* _Task goal_
Print the listing exactly.

———

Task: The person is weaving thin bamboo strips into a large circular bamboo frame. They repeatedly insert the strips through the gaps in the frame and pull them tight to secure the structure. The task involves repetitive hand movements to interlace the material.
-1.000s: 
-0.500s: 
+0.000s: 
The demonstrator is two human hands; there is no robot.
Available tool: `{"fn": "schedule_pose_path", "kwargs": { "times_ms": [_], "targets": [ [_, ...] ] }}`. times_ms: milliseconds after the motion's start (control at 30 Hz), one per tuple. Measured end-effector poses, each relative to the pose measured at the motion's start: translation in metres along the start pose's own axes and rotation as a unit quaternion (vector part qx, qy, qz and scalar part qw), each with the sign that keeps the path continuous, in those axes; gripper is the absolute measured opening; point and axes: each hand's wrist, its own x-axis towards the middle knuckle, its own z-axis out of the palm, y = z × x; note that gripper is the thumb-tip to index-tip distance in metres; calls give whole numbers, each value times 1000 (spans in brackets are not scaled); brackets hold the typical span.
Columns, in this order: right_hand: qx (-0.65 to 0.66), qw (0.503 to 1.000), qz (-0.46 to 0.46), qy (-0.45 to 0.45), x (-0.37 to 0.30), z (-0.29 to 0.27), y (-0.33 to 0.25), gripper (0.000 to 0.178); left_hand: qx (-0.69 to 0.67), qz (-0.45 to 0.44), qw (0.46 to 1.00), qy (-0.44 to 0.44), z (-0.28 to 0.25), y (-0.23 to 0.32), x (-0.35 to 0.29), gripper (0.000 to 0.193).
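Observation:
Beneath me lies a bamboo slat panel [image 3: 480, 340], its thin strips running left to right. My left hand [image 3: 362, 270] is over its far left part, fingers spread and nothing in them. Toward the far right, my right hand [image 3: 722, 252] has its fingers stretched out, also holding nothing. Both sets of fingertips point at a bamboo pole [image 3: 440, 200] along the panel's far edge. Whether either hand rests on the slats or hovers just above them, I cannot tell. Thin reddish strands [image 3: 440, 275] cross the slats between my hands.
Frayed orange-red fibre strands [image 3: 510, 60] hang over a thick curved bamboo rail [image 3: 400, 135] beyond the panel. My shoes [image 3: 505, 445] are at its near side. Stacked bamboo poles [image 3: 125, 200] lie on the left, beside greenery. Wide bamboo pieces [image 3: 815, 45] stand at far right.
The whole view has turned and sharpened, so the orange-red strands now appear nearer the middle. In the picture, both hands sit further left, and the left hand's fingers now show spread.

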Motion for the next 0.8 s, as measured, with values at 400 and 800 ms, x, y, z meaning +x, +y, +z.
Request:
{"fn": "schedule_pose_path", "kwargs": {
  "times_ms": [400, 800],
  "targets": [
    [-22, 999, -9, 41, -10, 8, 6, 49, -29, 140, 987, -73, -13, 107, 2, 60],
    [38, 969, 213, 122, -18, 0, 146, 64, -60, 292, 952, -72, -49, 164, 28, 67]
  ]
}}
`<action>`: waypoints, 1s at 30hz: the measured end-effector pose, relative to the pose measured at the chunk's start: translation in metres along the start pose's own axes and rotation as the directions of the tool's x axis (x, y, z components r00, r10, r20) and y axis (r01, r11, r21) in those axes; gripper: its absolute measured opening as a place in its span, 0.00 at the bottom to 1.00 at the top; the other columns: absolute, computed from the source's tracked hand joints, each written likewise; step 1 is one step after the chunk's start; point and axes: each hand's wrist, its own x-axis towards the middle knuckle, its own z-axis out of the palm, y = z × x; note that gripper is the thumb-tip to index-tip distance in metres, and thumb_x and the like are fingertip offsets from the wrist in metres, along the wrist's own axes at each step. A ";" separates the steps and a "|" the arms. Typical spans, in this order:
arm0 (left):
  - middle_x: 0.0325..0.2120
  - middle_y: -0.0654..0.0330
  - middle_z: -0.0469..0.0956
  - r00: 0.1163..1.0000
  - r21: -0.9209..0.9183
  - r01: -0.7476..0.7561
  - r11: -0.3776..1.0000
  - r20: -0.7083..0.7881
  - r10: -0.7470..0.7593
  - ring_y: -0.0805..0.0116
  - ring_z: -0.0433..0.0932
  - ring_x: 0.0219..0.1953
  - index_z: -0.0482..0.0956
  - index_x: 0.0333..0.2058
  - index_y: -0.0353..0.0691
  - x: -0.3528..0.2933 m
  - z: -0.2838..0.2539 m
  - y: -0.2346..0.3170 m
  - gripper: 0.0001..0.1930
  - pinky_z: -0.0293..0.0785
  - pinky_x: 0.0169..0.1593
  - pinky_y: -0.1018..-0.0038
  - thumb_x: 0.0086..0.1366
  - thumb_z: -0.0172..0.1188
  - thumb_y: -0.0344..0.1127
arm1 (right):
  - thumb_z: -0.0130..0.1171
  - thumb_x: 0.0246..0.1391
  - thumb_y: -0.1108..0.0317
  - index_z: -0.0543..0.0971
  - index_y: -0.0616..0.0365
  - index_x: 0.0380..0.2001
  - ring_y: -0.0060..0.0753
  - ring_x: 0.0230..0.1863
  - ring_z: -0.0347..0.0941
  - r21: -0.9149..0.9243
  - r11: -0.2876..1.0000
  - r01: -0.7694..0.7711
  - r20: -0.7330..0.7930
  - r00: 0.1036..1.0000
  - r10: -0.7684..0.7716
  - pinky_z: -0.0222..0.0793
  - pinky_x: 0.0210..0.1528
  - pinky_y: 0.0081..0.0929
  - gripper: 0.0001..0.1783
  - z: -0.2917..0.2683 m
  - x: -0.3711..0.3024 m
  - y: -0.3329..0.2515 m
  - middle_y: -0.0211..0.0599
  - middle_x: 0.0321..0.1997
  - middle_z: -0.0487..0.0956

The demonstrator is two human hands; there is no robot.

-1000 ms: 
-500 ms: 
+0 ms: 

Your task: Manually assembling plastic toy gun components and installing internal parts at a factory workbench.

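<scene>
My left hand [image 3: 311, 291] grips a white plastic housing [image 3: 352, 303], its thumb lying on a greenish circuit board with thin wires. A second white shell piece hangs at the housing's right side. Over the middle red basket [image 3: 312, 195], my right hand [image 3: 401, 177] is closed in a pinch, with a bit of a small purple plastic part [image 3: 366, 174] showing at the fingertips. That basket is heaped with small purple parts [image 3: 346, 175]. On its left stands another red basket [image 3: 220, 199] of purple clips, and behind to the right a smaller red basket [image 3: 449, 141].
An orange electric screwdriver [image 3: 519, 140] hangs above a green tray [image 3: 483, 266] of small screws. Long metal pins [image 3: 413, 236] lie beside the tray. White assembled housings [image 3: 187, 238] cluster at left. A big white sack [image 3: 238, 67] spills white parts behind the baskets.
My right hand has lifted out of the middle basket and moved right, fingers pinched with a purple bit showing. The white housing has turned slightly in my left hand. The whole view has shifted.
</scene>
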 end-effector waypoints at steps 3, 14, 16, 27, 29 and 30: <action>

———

* _Answer for this exercise_
Task: The person is weaving thin bamboo strips into a large circular bamboo frame. They repeatedly insert the strips through the gaps in the frame and pull them tight to secure the structure. The task involves repetitive hand movements to interlace the material.
-1.000s: 
-0.500s: 
+0.000s: 
The demonstrator is two human hands; there is no robot.
Available tool: `{"fn": "schedule_pose_path", "kwargs": { "times_ms": [_], "targets": [ [_, ...] ] }}`. times_ms: milliseconds after the motion's start (control at 30 Hz), one per tuple. Measured end-effector poses, each relative to the pose measured at the motion's start: translation in metres along the start pose's own axes and rotation as a unit quaternion (vector part qx, qy, qz and scalar part qw), each with the sign that keeps the path continuous, in those axes; gripper is the absolute measured opening; point and axes: each hand's wrist, its own x-axis towards the middle knuckle, its own z-axis out of the palm, y = z × x; note that gripper is the thumb-tip to index-tip distance in metres; calls give whole numbers, each value times 1000 (spans in brackets are not scaled); brackets hold the typical span.
Columns, in this order: right_hand: qx (-0.65 to 0.66), qw (0.503 to 1.000), qz (-0.46 to 0.46), qy (-0.45 to 0.45), x (-0.37 to 0.30), z (-0.29 to 0.27), y (-0.33 to 0.25), gripper (0.000 to 0.178); left_hand: qx (-0.69 to 0.67), qz (-0.45 to 0.44), qw (0.46 to 1.00), qy (-0.44 to 0.44), z (-0.28 to 0.25), y (-0.23 to 0.32), x (-0.35 to 0.29), gripper (0.000 to 0.193).
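Observation:
Beneath me lies a bamboo slat panel [image 3: 480, 340], its thin strips running left to right. My left hand [image 3: 362, 270] is over its far left part, fingers spread and nothing in them. Toward the far right, my right hand [image 3: 722, 252] has its fingers stretched out, also holding nothing. Both sets of fingertips point at a bamboo pole [image 3: 440, 200] along the panel's far edge. Whether either hand rests on the slats or hovers just above them, I cannot tell. Thin reddish strands [image 3: 440, 275] cross the slats between my hands.
Frayed orange-red fibre strands [image 3: 510, 60] hang over a thick curved bamboo rail [image 3: 400, 135] beyond the panel. My shoes [image 3: 505, 445] are at its near side. Stacked bamboo poles [image 3: 125, 200] lie on the left, beside greenery. Wide bamboo pieces [image 3: 815, 45] stand at far right.
The whole view has turned and sharpened, so the orange-red strands now appear nearer the middle. In the picture, both hands sit further left, and the left hand's fingers now show spread.
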
Motion for the next 0.8 s, as measured, with values at 400 and 800 ms, x, y, z meaning +x, +y, +z.
Request:
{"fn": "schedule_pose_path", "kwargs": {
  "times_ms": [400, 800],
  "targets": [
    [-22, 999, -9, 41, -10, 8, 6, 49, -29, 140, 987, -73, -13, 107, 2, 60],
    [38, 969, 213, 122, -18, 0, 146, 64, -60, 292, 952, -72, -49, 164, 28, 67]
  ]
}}
`<action>`: waypoints, 1s at 30hz: the measured end-effector pose, relative to the pose measured at the chunk's start: translation in metres along the start pose's own axes and rotation as the directions of the tool's x axis (x, y, z components r00, r10, r20) and y axis (r01, r11, r21) in those axes; gripper: its absolute measured opening as a place in its span, 0.00 at the bottom to 1.00 at the top; the other columns: absolute, computed from the source's tracked hand joints, each written likewise; step 1 is one step after the chunk's start; point and axes: each hand's wrist, its own x-axis towards the middle knuckle, its own z-axis out of the palm, y = z × x; note that gripper is the thumb-tip to index-tip distance in metres, and thumb_x and the like are fingertip offsets from the wrist in metres, along the wrist's own axes at each step. A ";" separates the steps and a "|" the arms. Typical spans, in this order:
arm0 (left):
  - middle_x: 0.0325..0.2120
  - middle_y: -0.0654..0.0330
  - middle_z: -0.0469..0.0956
  - r00: 0.1163..1.0000
  - r21: -0.9209..0.9183
  - r01: -0.7476..0.7561
  - r11: -0.3776..1.0000
  - r20: -0.7083..0.7881
  - r10: -0.7470..0.7593
  - ring_y: -0.0805..0.0116
  - ring_z: -0.0433..0.0932
  - ring_x: 0.0219..0.1953
  - index_z: -0.0482..0.0956
  - index_x: 0.0333..0.2058
  - index_y: -0.0353..0.0691
  - x: -0.3528..0.2933 m
  - z: -0.2838..0.2539 m
  - y: -0.2346..0.3170 m
  - gripper: 0.0001..0.1930
  - pinky_z: -0.0293..0.0785
  - pinky_x: 0.0169..0.1593
  - pinky_y: -0.1018..-0.0038
  - thumb_x: 0.0086..0.1366
  - thumb_z: -0.0172..0.1188
  - thumb_y: -0.0344..0.1127
arm1 (right):
  - thumb_z: -0.0130..0.1171
  - thumb_x: 0.0246..0.1391
  - thumb_y: -0.1108..0.0317
  - index_z: -0.0543..0.0971
  - index_y: -0.0616..0.0365
  - index_x: 0.0380..0.2001
  - ring_y: -0.0060..0.0753
  - ring_x: 0.0230..0.1863
  - ring_z: -0.0347..0.0941
  - r21: -0.9149..0.9243
  - r11: -0.2876..1.0000
  - r01: -0.7694..0.7711
  - r20: -0.7330..0.7930
  - r00: 0.1036..1.0000
  - r10: -0.7684..0.7716
  - pinky_z: -0.0222..0.0793
  - pinky_x: 0.0210..0.1528
  - pinky_y: 0.0081..0.0929
  - gripper: 0.0001..0.1783
  - z: -0.2917..0.2683 m
  - x: -0.3711..0.3024 m
  - y: -0.3329..0.2515 m
  - middle_y: -0.0211..0.0599
  - middle_x: 0.0321..0.1997
  - middle_z: -0.0487..0.0956

The demonstrator is two human hands; there is no robot.

-1000 ms: 
-500 ms: 
+0 ms: 

Your task: Manually assembling plastic toy gun components and installing internal parts at a factory workbench.

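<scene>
My left hand [image 3: 311, 291] grips a white plastic housing [image 3: 352, 303], its thumb lying on a greenish circuit board with thin wires. A second white shell piece hangs at the housing's right side. Over the middle red basket [image 3: 312, 195], my right hand [image 3: 401, 177] is closed in a pinch, with a bit of a small purple plastic part [image 3: 366, 174] showing at the fingertips. That basket is heaped with small purple parts [image 3: 346, 175]. On its left stands another red basket [image 3: 220, 199] of purple clips, and behind to the right a smaller red basket [image 3: 449, 141].
An orange electric screwdriver [image 3: 519, 140] hangs above a green tray [image 3: 483, 266] of small screws. Long metal pins [image 3: 413, 236] lie beside the tray. White assembled housings [image 3: 187, 238] cluster at left. A big white sack [image 3: 238, 67] spills white parts behind the baskets.
My right hand has lifted out of the middle basket and moved right, fingers pinched with a purple bit showing. The white housing has turned slightly in my left hand. The whole view has shifted.
</scene>
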 end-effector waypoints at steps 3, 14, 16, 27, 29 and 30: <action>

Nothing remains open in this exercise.